The expected output is exactly the lines below, starting at the line with "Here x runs" and ending at the line with "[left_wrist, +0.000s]", both included; no other line belongs in it.

Extracted information —
>>>
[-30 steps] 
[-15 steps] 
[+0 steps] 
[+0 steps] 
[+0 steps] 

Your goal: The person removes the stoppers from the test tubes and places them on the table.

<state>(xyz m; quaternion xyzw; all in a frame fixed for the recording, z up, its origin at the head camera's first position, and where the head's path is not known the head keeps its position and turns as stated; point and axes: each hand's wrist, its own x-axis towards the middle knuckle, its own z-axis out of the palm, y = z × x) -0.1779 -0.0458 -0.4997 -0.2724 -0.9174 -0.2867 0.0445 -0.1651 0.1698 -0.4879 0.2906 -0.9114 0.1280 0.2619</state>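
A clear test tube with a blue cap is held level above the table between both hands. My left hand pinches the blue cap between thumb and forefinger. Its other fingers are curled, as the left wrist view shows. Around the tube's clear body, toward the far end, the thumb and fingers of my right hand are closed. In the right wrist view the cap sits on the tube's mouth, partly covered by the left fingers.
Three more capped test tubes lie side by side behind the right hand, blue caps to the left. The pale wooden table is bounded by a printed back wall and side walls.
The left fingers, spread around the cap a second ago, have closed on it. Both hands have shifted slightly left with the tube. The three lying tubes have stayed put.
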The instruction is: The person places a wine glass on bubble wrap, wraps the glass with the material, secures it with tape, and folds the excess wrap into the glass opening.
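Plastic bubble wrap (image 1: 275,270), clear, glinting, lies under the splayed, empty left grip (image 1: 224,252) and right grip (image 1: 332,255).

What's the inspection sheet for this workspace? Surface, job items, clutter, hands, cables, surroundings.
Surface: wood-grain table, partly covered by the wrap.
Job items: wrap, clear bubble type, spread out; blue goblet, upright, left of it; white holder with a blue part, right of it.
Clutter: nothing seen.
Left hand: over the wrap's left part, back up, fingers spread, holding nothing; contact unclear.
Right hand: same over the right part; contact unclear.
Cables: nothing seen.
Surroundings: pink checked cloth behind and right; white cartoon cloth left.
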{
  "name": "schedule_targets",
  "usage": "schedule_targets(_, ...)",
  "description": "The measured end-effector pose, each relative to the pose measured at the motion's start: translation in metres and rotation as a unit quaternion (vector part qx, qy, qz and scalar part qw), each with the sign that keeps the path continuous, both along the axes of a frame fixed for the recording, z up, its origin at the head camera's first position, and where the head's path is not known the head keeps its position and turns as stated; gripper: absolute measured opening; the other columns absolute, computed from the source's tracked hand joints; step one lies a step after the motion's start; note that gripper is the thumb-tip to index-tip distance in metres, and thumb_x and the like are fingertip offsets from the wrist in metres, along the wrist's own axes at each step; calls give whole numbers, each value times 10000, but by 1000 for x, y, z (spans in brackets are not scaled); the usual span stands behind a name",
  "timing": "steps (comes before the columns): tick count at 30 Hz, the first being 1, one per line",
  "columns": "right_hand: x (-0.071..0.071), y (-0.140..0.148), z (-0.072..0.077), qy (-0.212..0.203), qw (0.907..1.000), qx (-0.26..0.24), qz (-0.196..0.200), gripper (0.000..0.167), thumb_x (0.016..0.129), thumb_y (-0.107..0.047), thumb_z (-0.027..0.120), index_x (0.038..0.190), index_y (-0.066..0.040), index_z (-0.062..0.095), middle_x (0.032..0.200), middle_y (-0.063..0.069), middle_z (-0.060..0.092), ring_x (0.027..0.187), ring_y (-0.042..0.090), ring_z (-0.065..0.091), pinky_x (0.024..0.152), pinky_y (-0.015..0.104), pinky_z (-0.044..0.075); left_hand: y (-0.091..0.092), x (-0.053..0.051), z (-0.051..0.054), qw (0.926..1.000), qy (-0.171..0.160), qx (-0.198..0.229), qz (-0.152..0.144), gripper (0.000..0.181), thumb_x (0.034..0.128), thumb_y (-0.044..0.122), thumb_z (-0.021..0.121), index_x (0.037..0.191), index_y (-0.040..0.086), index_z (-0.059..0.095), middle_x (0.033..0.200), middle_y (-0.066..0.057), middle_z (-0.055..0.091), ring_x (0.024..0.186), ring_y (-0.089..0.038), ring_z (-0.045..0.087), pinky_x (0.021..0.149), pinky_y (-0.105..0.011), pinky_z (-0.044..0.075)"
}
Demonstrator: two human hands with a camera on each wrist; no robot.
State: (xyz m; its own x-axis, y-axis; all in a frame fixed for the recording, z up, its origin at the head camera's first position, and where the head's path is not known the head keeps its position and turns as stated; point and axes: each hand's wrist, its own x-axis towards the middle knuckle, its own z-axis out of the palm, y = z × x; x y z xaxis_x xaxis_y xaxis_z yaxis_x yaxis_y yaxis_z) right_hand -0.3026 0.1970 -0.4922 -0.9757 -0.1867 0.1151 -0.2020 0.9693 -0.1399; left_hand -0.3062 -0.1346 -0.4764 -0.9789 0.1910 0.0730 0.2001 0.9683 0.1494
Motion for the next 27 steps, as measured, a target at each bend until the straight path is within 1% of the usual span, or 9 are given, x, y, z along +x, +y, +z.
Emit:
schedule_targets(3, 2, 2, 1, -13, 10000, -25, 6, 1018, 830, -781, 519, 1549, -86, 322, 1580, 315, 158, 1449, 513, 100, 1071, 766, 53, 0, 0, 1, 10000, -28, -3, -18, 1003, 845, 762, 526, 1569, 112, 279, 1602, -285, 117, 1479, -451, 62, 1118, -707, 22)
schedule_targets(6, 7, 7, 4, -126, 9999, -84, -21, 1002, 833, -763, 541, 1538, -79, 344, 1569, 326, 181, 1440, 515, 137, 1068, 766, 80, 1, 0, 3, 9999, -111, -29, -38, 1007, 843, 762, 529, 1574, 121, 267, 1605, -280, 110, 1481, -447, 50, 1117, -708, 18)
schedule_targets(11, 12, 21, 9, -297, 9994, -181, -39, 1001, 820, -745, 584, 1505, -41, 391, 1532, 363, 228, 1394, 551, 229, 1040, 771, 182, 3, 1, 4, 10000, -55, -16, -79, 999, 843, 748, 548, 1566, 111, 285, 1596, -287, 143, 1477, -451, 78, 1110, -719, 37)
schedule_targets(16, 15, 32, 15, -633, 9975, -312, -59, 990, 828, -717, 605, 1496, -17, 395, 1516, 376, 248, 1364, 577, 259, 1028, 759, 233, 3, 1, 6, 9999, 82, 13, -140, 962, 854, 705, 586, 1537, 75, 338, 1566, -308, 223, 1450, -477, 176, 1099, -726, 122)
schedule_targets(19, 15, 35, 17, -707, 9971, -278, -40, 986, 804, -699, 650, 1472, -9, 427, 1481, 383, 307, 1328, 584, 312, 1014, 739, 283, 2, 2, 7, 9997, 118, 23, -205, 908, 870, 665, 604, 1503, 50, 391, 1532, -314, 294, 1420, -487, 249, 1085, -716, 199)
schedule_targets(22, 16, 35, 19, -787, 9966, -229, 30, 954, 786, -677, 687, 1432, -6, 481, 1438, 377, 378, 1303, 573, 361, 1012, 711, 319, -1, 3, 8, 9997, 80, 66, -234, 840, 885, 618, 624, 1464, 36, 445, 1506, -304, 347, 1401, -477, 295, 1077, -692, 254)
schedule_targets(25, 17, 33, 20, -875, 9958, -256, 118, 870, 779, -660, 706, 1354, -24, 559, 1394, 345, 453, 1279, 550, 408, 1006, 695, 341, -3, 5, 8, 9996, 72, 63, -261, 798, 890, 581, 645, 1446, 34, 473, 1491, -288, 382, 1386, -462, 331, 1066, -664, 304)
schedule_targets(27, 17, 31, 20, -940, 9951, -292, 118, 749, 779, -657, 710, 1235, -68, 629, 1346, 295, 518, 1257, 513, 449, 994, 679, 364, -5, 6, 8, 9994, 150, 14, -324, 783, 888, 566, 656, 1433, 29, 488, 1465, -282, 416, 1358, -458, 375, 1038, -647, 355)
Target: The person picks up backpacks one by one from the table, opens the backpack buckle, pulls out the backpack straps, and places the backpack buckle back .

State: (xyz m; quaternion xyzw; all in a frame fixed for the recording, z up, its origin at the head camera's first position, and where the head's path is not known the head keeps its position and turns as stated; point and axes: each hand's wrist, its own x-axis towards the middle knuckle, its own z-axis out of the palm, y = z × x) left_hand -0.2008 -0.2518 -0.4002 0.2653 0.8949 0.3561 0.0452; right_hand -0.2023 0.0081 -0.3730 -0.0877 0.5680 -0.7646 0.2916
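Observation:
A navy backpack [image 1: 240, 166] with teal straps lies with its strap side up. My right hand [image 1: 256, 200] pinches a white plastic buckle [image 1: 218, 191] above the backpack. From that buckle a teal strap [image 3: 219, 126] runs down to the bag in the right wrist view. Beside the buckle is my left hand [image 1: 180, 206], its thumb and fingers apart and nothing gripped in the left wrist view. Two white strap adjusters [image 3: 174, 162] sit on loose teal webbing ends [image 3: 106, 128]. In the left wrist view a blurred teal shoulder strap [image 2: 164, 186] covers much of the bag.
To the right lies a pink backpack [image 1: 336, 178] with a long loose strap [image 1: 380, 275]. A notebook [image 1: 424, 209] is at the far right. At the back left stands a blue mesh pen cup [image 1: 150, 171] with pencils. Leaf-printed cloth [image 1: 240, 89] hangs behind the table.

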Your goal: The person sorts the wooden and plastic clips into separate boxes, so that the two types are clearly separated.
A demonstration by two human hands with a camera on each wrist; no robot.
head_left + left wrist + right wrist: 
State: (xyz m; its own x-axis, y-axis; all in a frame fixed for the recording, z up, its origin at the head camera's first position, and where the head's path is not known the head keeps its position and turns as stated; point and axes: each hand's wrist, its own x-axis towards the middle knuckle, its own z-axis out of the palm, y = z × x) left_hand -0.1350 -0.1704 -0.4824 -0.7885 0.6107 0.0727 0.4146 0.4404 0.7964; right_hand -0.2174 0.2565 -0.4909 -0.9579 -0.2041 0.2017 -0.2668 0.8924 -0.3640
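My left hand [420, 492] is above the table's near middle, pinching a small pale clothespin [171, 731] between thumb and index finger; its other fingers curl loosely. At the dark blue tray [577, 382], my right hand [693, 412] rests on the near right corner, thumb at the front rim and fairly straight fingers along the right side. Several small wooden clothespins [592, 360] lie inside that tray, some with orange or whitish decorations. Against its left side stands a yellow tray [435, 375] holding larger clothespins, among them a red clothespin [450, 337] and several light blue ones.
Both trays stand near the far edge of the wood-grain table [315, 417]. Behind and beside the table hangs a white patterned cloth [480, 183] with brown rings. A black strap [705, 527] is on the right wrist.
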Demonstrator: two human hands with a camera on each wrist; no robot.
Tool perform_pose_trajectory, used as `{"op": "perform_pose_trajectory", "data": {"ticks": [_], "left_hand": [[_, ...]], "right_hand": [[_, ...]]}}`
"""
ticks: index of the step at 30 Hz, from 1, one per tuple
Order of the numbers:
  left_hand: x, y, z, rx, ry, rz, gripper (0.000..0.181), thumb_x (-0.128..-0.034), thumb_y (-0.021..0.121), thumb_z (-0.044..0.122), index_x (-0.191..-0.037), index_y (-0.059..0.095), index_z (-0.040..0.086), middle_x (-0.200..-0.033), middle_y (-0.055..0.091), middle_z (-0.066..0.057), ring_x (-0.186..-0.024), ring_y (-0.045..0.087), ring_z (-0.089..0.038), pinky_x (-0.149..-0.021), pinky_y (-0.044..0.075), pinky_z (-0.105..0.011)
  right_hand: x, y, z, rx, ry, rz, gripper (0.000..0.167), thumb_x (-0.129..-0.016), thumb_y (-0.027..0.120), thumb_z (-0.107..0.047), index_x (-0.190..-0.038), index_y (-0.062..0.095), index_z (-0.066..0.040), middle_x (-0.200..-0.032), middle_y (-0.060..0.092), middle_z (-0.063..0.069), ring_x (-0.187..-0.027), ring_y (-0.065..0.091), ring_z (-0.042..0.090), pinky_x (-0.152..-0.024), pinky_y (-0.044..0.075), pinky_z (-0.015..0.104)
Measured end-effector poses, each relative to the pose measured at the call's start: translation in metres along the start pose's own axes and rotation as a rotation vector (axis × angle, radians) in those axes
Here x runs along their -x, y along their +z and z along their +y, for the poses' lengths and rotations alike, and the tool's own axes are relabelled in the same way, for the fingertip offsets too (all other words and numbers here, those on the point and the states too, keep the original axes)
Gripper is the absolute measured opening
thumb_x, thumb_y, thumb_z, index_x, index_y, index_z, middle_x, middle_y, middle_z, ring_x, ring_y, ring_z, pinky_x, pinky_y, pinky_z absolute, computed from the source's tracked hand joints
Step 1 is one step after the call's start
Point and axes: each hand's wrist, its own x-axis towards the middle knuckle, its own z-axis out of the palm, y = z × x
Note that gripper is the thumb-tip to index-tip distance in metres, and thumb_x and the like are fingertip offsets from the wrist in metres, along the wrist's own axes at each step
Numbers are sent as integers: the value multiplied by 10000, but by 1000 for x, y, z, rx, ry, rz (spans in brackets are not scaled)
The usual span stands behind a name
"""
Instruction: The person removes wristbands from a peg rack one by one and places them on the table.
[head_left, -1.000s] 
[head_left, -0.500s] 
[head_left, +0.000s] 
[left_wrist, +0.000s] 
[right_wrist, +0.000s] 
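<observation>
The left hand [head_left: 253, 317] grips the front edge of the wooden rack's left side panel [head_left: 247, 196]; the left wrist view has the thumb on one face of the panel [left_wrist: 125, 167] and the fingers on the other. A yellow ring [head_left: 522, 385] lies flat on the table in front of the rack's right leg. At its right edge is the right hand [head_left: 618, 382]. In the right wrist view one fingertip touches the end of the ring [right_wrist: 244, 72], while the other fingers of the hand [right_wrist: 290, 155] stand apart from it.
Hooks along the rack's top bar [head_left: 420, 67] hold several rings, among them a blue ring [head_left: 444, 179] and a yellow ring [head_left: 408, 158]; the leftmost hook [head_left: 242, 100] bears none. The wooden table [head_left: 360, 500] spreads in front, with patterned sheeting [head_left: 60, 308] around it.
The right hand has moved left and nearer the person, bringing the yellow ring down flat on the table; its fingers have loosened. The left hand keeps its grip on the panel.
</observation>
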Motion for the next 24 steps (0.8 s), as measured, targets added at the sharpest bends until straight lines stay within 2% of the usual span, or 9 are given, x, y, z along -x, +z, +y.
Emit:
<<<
Exercise answer —
Here x runs along their -x, y along their +z and z along their +y, for the poses' lengths and rotations alike, and the tool's own axes are relabelled in the same way, for the fingertip offsets too (all other words and numbers here, those on the point and the states too, keep the original axes)
Gripper is the absolute measured opening
thumb_x, thumb_y, thumb_z, index_x, index_y, index_z, middle_x, middle_y, middle_z, ring_x, ring_y, ring_z, pinky_x, pinky_y, pinky_z absolute, computed from the source's tracked hand joints
Step 1 is one step after the call's start
Point and axes: each hand's wrist, its own x-axis towards the middle knuckle, its own z-axis out of the palm, y = z × x
Note that gripper is the thumb-tip to index-tip distance in metres, and thumb_x and the like are fingertip offsets from the wrist in metres, along the wrist's own axes at each step
Numbers are sent as integers: the value multiplied by 10000, but by 1000 for x, y, z, rx, ry, rz (spans in brackets are not scaled)
The usual span stands behind a name
"""
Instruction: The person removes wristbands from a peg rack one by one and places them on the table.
[head_left, -1.000s] 
[head_left, -0.500s] 
[head_left, +0.000s] 
[left_wrist, +0.000s] 

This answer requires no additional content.